Publiée juste après la sortie des enseignantEs, la première circulaire de rentrée du nouveau ministre ne représente aucune rupture avec Blanquer. Contractualisation des moyens, pilotage par l’évaluation, insertion poussée dans le monde de l’entreprise : loin de tout objectif d’émancipation, la feuille de route présidentielle d’une école libérale ségrégative continuera à s’appliquer.
Confirmée comme « objectif prioritaire », la maîtrise des « savoirs fondamentaux » reste la pierre angulaire de l’école primaire. Le français et les mathématiques sont désignées comme priorité continue et l’histoire, les sciences ou la géographie n’apparaissent nulle part.
Afin d’arriver à cet objectif, le ministère dispose des évaluations mises en place par Blanquer. Poursuivant cette logique de l’évaluation permanente, elles seront mises en place à titre expérimental en CM1. Il n’y a aucun doute sur le fait que cette expérimentation sera appelée à se généraliser : rappelons-nous que « l’expérimentation marseillaise » n’aura vécu que six mois avant que sa généralisation soit annoncée.
Car ces évaluations sont désignées comme des outils à disposition des rectorats et des directions académiques pour orienter leur action et construire accompagnement et formation.
Il faut mettre tout ceci en cohérence avec d’une part les contractualisations des moyens au travers de différents dispositifs (contrats locaux d’accompagnement, expérience marseillaise, cités éducatives) et d’autre part les évaluations d’école qui consistent à faire évaluer les apprentissages par l’ensemble de la communauté éducative. Si les moyens dépendent des évaluations, nous sommes dans une situation de pilotage par les résultats : les logiques d’entreprise mises en œuvre pour l’école.
Secondaire : vers la fin du collège unique ?
En ce qui concerne le secondaire, la logique évaluative est mise au service de la sélection. Si là aussi la question des fondamentaux, autour notamment du « plan mathématiques », apparaît comme un enjeu, c’est aussi la fin du collège unique qui se profile avec les évaluations au cœur du dispositif. Maintenues en sixième, elles sont mises en place à titre expérimental en quatrième. L’évaluation d’établissement, qui existait pour 20 % des établissements, se poursuit. Et, comme pour le primaire, c’est donc un pilotage par les résultats qui se construit avec, comme outil de gestion, l’autonomie des établissements.

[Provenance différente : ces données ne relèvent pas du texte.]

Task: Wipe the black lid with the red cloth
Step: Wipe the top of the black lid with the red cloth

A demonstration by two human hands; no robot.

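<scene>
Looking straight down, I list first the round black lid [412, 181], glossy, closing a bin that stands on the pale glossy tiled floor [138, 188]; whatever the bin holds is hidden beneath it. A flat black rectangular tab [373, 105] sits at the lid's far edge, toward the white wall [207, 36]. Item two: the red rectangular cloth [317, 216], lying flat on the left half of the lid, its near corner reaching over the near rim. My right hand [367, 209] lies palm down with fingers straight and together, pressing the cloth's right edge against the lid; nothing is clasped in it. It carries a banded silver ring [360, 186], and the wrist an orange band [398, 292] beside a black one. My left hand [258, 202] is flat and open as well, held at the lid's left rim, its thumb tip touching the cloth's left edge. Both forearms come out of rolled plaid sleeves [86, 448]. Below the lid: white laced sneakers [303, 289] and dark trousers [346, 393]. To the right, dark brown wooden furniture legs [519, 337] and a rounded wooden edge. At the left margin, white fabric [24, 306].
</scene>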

Si on y ajoute les velléités sur la mise en place plus précoce de l’apprentissage mais aussi la tutelle du ministère du Travail sur la filière professionnelle, tous les voyants de la destruction du collège unique sont au rouge.
Et pour couronner cette logique, l’insertion du monde de l’entreprise dans les collèges devient prégnante avec l’objectif d’une demi-journée hebdomadaire d’intervention dès la cinquième.
L’objectif se poursuit : une école au service du capital
Plus personne ne peut dire qu’il ne savait pas : le nouveau ministre continuera la politique de Blanquer et c’est la feuille de route présidentielle qui s’appliquera. Et cette dernière est profondément structurelle, au service d’une école de classe.
La contractualisation des moyens humains comme financiers autour de « projets innovants » ou des résultats aux évaluations, c’est la mise en concurrence des établissements et des personnels. Dans des conditions d’exercice dégradées, la recherche de moyens supplémentaires est malheureusement une motivation pour des personnels qui souffrent de ne pas pouvoir exercer correctement leurs missions premières.
Mais cette contractualisation est mise au service de l’évaluation permanente. Cela va assujettir les pratiques et résistances enseignantes. Soumis aux pressions des résultats, dont dépendront les moyens, les enseignantes et enseignants risquent de n’avoir plus comme ambition que la réussite aux évaluations et de pratiquer un « teach to test » qui éloigne de toute culture scolaire et citoyenne commune. Celles et ceux qui refusent de s’y soumettre seront sous la pression du groupe.
Le résultat : des classes d’âges entières qui acquièrent des compétences préétablies, loin de toute construction d’esprit critique, des élèves qui sont sélectionnés et dirigés dès le collège dans des voies spécifiques valorisables dans le monde de l’entreprise futur…
À ce petit jeu, ce sont les enfants des classes dominantes et/ou conniventes avec les attendus scolaires qui tireront leur épingle du jeu : ils et elles seront les seulEs à construire les savoirs autres.
Il n’y a aucune fatalité. Si la question salariale est bien sûr sur toutes les lèvres, la question du sens des métiers et de l’école ne peut être évacuée.
L’idée d’un toutes et tous ensemble pour exiger une école de l’émancipation au service des élèves et les moyens nécessaires en recrutement comme en salaire pour y parvenir doit faire son chemin : il y a urgence.